CATSKILL — Despite the onset of the pandemic and an array of related crises, the formation of businesses in Greene County grew from 2019 to 2020 by nearly 18%, according to a study by the Center for Economic Growth.
In the eight-county Capital Region last year, 9,465 applications to form a business were submitted to the Internal Revenue Service — a 3.2% increase over the previous year. Greene and Schenectady counties led the region in growth, with 17.9% and 19.7% increases respectively, according to the Center.
The study examined U.S. Census Bureau data that evaluated how many businesses asked the IRS for an Employer Identification Number, a unique number assigned to businesses for tax reporting. The study defines “businesses” as corporations, partnerships, nonprofits and sole proprietorships.
Although businesses needed an EIN to qualify for the Paycheck Protection Program, which provided small businesses with funds to pay up to eight weeks of payroll costs including benefits during the pandemic, additional research from the University of Maryland and the National Bureau of Economic Research said the drive wasn’t caused by the act because a businesses needed an EIN by February 2020.
Greene County Chamber of Commerce President Jeffrey Friedman said the county has seen a large number of businesses start up in the last few years, spanning many types of industries.
“We’ve had lots of new restaurants, some new manufacturing businesses and new art-related and creative economy businesses. It has been a wide array of businesses across numerous industries,” Friedman said. “So it’s been pretty broad and including in tourism — we’re seeing some new hospitality properties.”
Friedman said the growth could be a factor of a few conditions: people discovering Greene County as they leave more heavily populated areas, the availability of storefronts and commercial real estate and the efforts of the chamber to promote the area.
Other economic factors have contributed to the boom in Greene County, such as record retail sales, sales tax collection and real estate sales, Friedman said.
“There was opportunity and availability, which also was an important factor,” Friedman said.
Friedman said residents directly benefit from the growth.
“The by-product of this is if you live in Greene County, there’s so much more available to you that you used to have to travel much further to find, and in a lot of our towns, it’s available right on your main street now and it never was before,” Friedman said.
Because of the pandemic, Pim Zeegers decided to open a business in Catskill on Main Street: Citiot, a local and European-inspired coffee shop, retail store and co-working space, which opened July 24 across from the Greene County Office Building.
Zeegers was a Catskill weekender after buying a house there five years ago, but when the pandemic began, he and his family became full-time residents. He said the idea for a project in Catskill struck him last year while working in the garden and at the urging of his neighbor.

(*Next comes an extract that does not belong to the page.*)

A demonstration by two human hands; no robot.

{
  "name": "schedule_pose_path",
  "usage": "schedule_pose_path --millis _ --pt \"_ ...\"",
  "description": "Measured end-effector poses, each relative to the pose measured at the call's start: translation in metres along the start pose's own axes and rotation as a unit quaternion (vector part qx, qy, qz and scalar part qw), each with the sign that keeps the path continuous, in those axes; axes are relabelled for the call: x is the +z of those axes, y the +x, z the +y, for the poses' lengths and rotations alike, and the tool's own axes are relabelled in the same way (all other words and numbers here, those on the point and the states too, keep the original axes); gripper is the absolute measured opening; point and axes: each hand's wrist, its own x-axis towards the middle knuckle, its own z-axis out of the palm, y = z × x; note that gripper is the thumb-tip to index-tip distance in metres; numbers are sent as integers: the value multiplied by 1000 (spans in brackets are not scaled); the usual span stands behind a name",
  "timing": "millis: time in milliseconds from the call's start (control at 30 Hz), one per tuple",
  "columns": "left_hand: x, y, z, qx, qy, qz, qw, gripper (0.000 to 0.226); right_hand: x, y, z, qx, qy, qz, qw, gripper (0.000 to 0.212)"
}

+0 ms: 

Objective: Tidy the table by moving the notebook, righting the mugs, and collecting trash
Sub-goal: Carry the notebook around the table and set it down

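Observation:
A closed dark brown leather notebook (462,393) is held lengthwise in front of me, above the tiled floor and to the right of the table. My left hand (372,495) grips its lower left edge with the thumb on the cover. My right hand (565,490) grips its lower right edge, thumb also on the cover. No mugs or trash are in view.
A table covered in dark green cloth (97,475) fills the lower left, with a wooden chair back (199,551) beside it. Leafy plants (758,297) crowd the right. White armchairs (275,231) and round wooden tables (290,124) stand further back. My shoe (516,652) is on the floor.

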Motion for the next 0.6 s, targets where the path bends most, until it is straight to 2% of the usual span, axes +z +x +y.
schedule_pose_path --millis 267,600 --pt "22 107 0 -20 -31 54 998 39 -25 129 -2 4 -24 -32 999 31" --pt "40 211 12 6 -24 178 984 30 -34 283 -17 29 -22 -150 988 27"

“I grew up in a small town in Holland, and so I relate to Catskill and the vibes of Catskill. And small-town vibes are universal — we just really enjoy being here. You meet so many people and that’s the great thing about having a store like this, too, is that people step in. It’s a lot of chatting, and there’s a lot of musicians in town, a lot of artists, a lot of fun people,” Zeegers said.
Greene County sales tax collection — which is from the sales of goods and services — from January to May 2021 exceeded $15 million - an increase of more than $3 million over the first five months of 2020, according to a report from the Office of the state Comptroller. Greene County’s sales tax rate is 8%, half of which goes to the state and the other half to the county.
“For the second straight month, local sales tax collections had a tremendous boost. Strong collections in May show the economy continues to improve as spending rebounds from the effects of the COVID-19 pandemic and the standstill it created in New York state in March 2020,” Comptroller Thomas DiNapoli said in a statement. “Combined with direct federal assistance and restored state aid, the recovery of sales taxes will help New York’s local governments rebound from the effects of last year’s revenue shortfalls.”